WHAT TO DO
Type out the lines below exactly, pictures excluded.

THE DATA
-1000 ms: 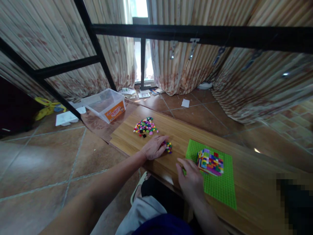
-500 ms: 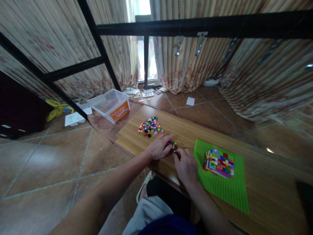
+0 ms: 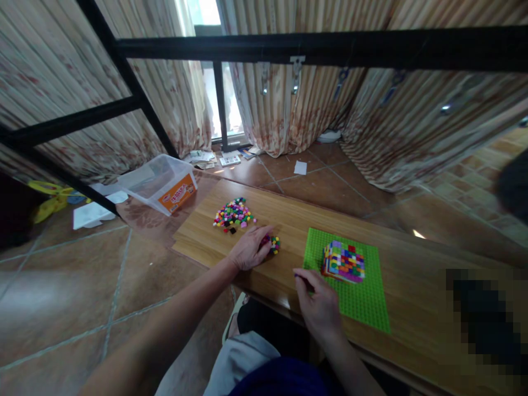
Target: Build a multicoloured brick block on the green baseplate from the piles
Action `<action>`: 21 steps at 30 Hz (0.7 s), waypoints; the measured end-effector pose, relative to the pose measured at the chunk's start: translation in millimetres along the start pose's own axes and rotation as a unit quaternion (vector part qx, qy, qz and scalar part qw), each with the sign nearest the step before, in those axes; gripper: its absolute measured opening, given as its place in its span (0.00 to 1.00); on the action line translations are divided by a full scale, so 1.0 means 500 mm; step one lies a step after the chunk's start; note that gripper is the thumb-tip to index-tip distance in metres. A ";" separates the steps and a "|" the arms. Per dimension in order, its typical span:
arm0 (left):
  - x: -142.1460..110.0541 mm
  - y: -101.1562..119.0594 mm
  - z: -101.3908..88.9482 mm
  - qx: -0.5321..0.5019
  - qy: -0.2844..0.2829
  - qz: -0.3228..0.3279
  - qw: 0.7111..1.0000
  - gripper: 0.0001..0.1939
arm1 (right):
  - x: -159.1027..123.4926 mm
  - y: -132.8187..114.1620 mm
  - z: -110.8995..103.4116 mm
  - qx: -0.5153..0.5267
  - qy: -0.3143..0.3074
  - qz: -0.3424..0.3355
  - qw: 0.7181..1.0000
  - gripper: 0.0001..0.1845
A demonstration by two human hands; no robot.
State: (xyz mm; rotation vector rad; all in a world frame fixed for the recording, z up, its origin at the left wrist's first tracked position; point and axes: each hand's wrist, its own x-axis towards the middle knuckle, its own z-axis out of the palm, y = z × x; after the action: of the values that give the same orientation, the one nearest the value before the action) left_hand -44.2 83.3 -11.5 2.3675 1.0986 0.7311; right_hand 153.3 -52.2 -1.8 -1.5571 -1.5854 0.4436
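Observation:
My left hand (image 3: 249, 248) rests on the wooden table, thumb and fingers apart around a small heap of toy bricks (image 3: 275, 245) that it partly hides. To the right, my right hand (image 3: 319, 300) is held in a pinch, with a small dark purple-blue toy brick (image 3: 296, 274) just showing at its fingertips. It hovers by the left edge of a green baseplate (image 3: 367, 308). On that plate stands a block built of many coloured bricks (image 3: 344, 261). A larger pile of loose toy bricks (image 3: 235, 213) lies beyond my left hand.
A clear plastic box (image 3: 160, 184) with an orange label sits on the floor past the table's left end. A black metal frame (image 3: 247, 48) crosses in front of curtains. Papers (image 3: 202, 158) lie on the floor. A blurred dark shape (image 3: 484, 319) is at the right.
My right hand went left to the small brick heap, then came back toward the baseplate with a small brick pinched. My left hand stayed beside the heap. The camera view shifted.

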 end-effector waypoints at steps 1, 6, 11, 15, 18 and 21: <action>0.000 -0.001 0.001 0.002 0.002 0.000 1.000 0.23 | -0.005 -0.003 -0.016 0.005 0.006 0.005 1.000 0.14; 0.001 -0.001 -0.001 0.012 0.000 0.005 1.000 0.23 | -0.009 0.000 -0.095 -0.001 0.077 0.016 0.997 0.13; 0.004 0.006 -0.007 0.014 -0.003 0.005 1.000 0.23 | 0.011 0.033 -0.145 -0.057 0.129 0.041 0.989 0.15; 0.005 0.005 -0.008 0.020 -0.005 0.012 1.000 0.23 | 0.029 0.051 -0.158 -0.113 0.130 0.007 0.985 0.17; 0.005 0.002 -0.006 0.024 -0.005 0.012 1.000 0.23 | 0.039 0.058 -0.158 -0.134 0.120 -0.039 0.983 0.17; 0.004 -0.002 -0.003 0.029 -0.002 0.013 0.999 0.23 | 0.047 0.066 -0.156 -0.156 0.110 -0.068 0.979 0.16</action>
State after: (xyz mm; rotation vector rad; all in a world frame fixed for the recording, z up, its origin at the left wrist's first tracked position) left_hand -44.6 85.4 -10.2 2.4348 1.1039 0.7109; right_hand 236.4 -48.4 25.8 -1.6498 -1.6305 -0.0572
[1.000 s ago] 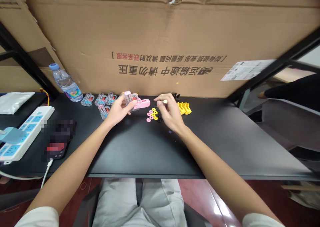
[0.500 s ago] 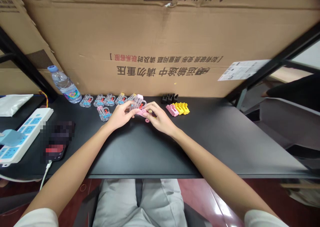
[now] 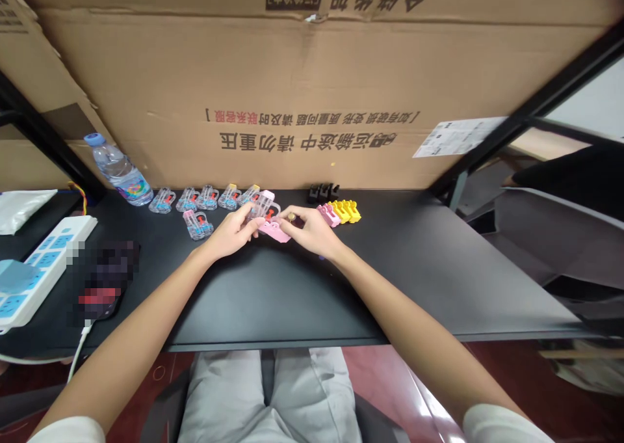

OUTPUT BELOW
-1000 ms: 
-500 ms: 
+0 ms: 
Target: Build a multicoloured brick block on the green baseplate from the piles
Action `<action>`: 21 steps at 30 Hz (0.7 s), waypoints; the measured end-effector pose, relative to the pose measured at the chunk's start: translation in millimetres along the start pose's own axes and rotation as a unit quaternion (vector part qx, qy, qz and scalar part qw), each with the sign nearest the step before, in those axes; gripper: its absolute measured opening, given as its place in its span (0.00 to 1.00); on the action line translations are divided by a full scale, so 1.0 means 500 mm; step one lies a step after the chunk's start; note that gripper is the thumb-tip to index-tip distance in metres. A ";" separates the steps and a "|" the arms. Per dimension in order, its typical span:
arm0 (left):
  - x: -142.1460..110.0541 mm
  - y: -101.1562..119.0594 mm
  - z: -101.3908..88.9482 mm
  - qx: -0.5321..0.5019
  - qy: -0.2844..0.2829
  - qz: -0.3228..0.3279
  - qw: 0.7111..1.0000
  - gripper: 0.0001..0.1939
arm1 (right):
  - x: -159.1027..123.4926 mm
  - y: -132.8187..114.1620 mm
  - z: -110.8995..103.4116 mm
  - qx: -0.5153..0.5267
  - qy: -0.3143..0.3074
  - qz: -0.3424..0.3355
  - qw: 0.7181..1.0000
  - gripper: 0.0001..0.1845
A demonstration by two human hands; no robot.
State: (xyz mm; rotation vector rad; all in a world frame fixed for the recording, z up, its origin at the left wrist's first tracked position; point and axes: each hand's wrist, its own x-axis towards the middle knuckle, its own z-axis out of the palm, y = z × x; after the action: of the values that give the same orientation, the one nearest the value before the action) left_hand -44.2 83.3 -11.5 2.3675 1.0986 0.7311; right_hand 153.3 -52.2 -1.8 -1.5571 -1.5854 0.4436
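Observation:
My left hand (image 3: 249, 248) rests on the wooden table, thumb and fingers apart around a small heap of toy bricks (image 3: 275, 245) that it partly hides. To the right, my right hand (image 3: 319, 300) is held in a pinch, with a small dark purple-blue toy brick (image 3: 296, 274) just showing at its fingertips. It hovers by the left edge of a green baseplate (image 3: 367, 308). On that plate stands a block built of many coloured bricks (image 3: 344, 261). A larger pile of loose toy bricks (image 3: 235, 213) lies beyond my left hand.
A clear plastic box (image 3: 160, 184) with an orange label sits on the floor past the table's left end. A black metal frame (image 3: 247, 48) crosses in front of curtains. Papers (image 3: 202, 158) lie on the floor. A blurred dark shape (image 3: 484, 319) is at the right.
My right hand went left to the small brick heap, then came back toward the baseplate with a small brick pinched. My left hand stayed beside the heap. The camera view shifted.
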
 end-effector waypoints at steps 1, 6, 11, 15, 18 and 21: <action>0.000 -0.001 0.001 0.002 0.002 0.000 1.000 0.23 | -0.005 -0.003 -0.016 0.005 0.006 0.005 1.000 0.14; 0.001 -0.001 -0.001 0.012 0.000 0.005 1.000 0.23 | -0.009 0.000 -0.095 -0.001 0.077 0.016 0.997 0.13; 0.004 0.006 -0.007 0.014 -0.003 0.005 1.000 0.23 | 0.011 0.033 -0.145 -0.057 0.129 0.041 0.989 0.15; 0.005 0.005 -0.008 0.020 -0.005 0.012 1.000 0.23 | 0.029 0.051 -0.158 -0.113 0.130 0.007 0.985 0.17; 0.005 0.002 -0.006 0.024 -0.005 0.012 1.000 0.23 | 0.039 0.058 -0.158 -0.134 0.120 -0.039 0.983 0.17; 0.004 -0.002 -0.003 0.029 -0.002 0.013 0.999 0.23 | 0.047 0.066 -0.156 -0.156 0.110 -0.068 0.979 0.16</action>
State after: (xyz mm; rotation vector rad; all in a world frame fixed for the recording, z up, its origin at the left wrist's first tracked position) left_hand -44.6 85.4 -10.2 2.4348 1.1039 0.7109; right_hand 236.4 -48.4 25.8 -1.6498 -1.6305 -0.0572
[1.000 s ago] 
[0.500 s ago] 
[now] 

The output contains nothing further.